Auch nach dem Anschluss an Italien wurde bis 1924 Deutsch weiterhin
an den Schulen unterrichtet, danach wurde Italienisch als Unterrichtssprache
eingeführt. Nach den deutsch-italienischen Abkommen von 1939
wählten über 80 % der Bevölkerung die deutsche Staatsbürgerschaft
und die Hälfte davon zog in den darauf folgenden Jahren nach
Österreich (wobei die Auswanderer normalerweise durch friulanische
Einwanderer ersetzt wurden), während der andere Teil nach dem
Krieg wieder die italienische Staatsbürgerschaft erwarb. In
jedem Fall wurden Deutschkurse für die „Kinder der Einheimischen“,
eingerichtet, „die sich für die deutsche Staatsbürgerschaft
entschieden“, welche 1946 fortgesetzt wurden.

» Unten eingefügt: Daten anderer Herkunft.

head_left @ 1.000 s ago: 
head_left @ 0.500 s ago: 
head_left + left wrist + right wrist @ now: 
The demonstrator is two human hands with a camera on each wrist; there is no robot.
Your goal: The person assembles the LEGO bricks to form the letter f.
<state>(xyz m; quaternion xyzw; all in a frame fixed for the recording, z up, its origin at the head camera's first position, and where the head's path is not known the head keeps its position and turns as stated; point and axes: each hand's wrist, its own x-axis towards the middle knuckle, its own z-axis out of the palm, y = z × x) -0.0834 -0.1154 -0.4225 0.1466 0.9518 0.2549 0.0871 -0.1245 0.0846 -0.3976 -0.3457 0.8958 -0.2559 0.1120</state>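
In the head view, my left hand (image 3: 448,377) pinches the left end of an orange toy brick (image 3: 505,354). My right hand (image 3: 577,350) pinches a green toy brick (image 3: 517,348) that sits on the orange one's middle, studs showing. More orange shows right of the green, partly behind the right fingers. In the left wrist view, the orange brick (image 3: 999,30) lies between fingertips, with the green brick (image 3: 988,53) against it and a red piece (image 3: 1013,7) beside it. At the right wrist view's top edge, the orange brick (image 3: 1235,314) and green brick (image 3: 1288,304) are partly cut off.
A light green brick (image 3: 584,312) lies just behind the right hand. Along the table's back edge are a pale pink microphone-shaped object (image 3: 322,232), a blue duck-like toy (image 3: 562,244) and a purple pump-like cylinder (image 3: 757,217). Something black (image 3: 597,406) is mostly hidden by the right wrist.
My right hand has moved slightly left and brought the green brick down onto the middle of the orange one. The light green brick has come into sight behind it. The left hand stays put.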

Sprachlich betrachtet war und ist die Mehrsprachigkeit teilweise
noch heute charakteristisch für dieses Gebiet.
Die Haupteigenschaft des Tals ist „das totale Fehlen von Einsprachigkeit
und sogar das häufige Auftreten einer Mehrsprachigkeit, die
oft die Viersprachigkeit erreicht“ (Deutsch, Slowenisch, Friulanisch
und Italienisch) (Pellegrini).
Was die Größe der deutschsprachigen Bevölkerungsgruppe
betrifft, machte sie 1910 77 % der Gesamtbevölkerung von 8.843
Einwohnern aus (Bonetti), während sie 1937 nach einer ungefähren
Schätzung (Poschinger) rund 60 % der 9.200 Einwohner ausmachte,
was im Gegensatz zu den 82 % stünde, die sich für die
deutsche Staatsbürgerschaft nach 1939 entschieden.
Es gibt keine späteren Schätzungen, sondern nur eine zusammenfassende
Angabe von Barbina, nach dem „die Deutschen des Kanaltals
(...) derzeit eine ziemlich kleine Gruppe von ungefähr 2.000
Personen bilden“.
Die deutsche Sprachgruppe neigt in jedem Fall dazu, ihre sprachliche
und kulturelle Eigenheit aufzuwerten und anerkennen zu lassen, und
in den letzten Jahren wurden kulturelle und sprachliche Beziehungen
und Austauschprogramme mit anderen deutschsprachigen Gemeinschaften
in Norditalien mit der Einrichtung eines Einheitskomitees der deutschen
Sprachinseln in Italien aufgebaut (Lusern – Mai 2002).